Эльзасцы из имперской партии были вне себя от ярости и сходились в том с бывшими сподвижниками его преподобия. Наш Хитроумный Венценосец даже потратил толику своего драгоценного времени, чтобы их строго приструнить, вызвав всех во дворец и выйдя к ним. Один из нотаблей, вконец сбитый с панталыку, вопросил, трепеща:

— Неужто нам надлежит рукоплескать этому канонику, с коим мы так долго воевали ради славы Вашего Величества и блага всей округи?

— Разумеется, — сухо ответствовал Император.

— Но, сир! — пролепетала некая разъяренная особа, не в силах сдержать себя. — Если он снова вознамерится управлять Мюлузом, я, как и раньше, стану ему противодействовать.

— От чьего имени?

— Вашего, сир.

— Я буду огорчен, если вам придется нас покинуть.

— Неужели Ваше Величество вот так просто изгонит меня из рядов Имперской партии?

— Ослушники мне не по нраву.

Наш Твердокаменный Властелин во всем любил послушание, не позволяя кому бы то ни было вносить путаницу в его планы завоевания безраздельной власти над умами. Средь сонма весьма полезных перебежчиков из вражеского стана аббат Бокель самим своим присутствием, известностью имени способствовал ослаблению Левых, все это должно было происходить постепенно, маленькими шажками, без перерывов и провисаний, но и без наката грохочущих валов. Его Величеству надлежало проредить шеренги врагов, не позволить им перегруппировать силы и перейти в контрнаступление. Вскоре были розданы все мыслимые посты замминистров, в этом вопросе тоже требовалось соблюдать меру, не перебарщивать, дабы не выдать неприятелю монаршьи планы.
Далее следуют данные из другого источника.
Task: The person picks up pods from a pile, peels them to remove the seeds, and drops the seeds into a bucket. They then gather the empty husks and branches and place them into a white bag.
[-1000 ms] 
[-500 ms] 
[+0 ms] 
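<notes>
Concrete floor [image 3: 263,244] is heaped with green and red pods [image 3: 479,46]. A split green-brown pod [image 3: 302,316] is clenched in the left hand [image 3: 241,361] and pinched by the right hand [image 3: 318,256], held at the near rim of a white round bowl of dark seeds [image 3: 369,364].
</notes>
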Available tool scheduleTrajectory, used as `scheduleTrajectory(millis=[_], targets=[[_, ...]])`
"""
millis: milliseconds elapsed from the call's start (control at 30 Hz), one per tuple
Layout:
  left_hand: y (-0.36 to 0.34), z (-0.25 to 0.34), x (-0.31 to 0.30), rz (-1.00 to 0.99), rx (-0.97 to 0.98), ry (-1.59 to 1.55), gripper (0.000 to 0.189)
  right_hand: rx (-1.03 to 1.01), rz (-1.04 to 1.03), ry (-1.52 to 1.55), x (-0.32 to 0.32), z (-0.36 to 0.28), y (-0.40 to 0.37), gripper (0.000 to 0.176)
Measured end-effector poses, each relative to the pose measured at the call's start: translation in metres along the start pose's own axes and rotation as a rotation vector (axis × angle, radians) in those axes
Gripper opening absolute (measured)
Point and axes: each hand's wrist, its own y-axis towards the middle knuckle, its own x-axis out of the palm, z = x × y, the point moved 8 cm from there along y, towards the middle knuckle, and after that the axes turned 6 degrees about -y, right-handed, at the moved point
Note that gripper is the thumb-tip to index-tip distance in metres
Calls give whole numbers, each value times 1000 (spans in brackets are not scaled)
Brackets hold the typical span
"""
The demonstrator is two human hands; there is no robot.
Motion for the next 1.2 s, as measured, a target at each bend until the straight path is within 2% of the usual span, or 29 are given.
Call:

И тут пришел черед комиссий, позволивших заткнуть рты самым видным из еще остававшихся редких оппозиционеров. Комиссии предназначались для того, чтобы хорошенько перемешать людей различных направлений и уровней, в том числе и явных противников, заставляя их обговаривать и обмусоливать одни и те же общие, насущные темы, сочинять подробнейшие отчеты, по большей части предназначенные для наполнения мусорных корзин. Учрежденные таким манером комиссии существовали в Палате со дня ее возникновения, парламентарии спорили там о чем ни попадя, совершенно смешав ряды; Наш Премудрый Повелитель лишь воспользовался этой традицией в личных целях.

Отныне и впредь встал вопрос, как покончить со светилами оппозиции, коих Его Величество еще не сумел окончательно сбить с толку. Потребовались особые громокипящие миссии и комиссии снотворного действия — мера тонкая и не бросающая тени на власть; попавшая в эти силки живность вопияла, что трудится ради общего блага, играя на руку Государю и тем основательнее запутываясь. Вот так потихоньку-полегоньку входило в практику то, что теперь называлось обновлением и, разумеется, не касалось мелкой сошки, тянувшей лямку под плетьми, притом без всякой надежды на компенсацию.

Будучи постоянно начеку, Его Величество отродясь не упускал крупной дичи. Вот, например, как попал в западню мсье Рокар, бывший герцог Матиньонский. Этот деятель, на седьмом десятке, но еще кипучий, перенес в далекой Калькутте операцию на мозге, слишком забитом бляшками; Наш Боговдохновенный Предводитель, когда пациент проснулся, осведомился о его здоровье, и тот с больничной койки объявил газетчикам, что, в отличие от забывших его приятелей, о его пошатнувшемся здоровье изволил осведомиться сам всемилостивейший Император. В награду за это бывший владелец Матиньонского дворца получил почетное место в комиссии, занимавшейся образованием. Тут надо прибавить, что Наш Монарх таким образом отблагодарил премьер-министра былых времен за то, что тот когда-то оборудовал бассейн и теннисный корт в особняке «Фонарь», так понравившемся Императрице, что она умыкнула его у герцога де Сабле.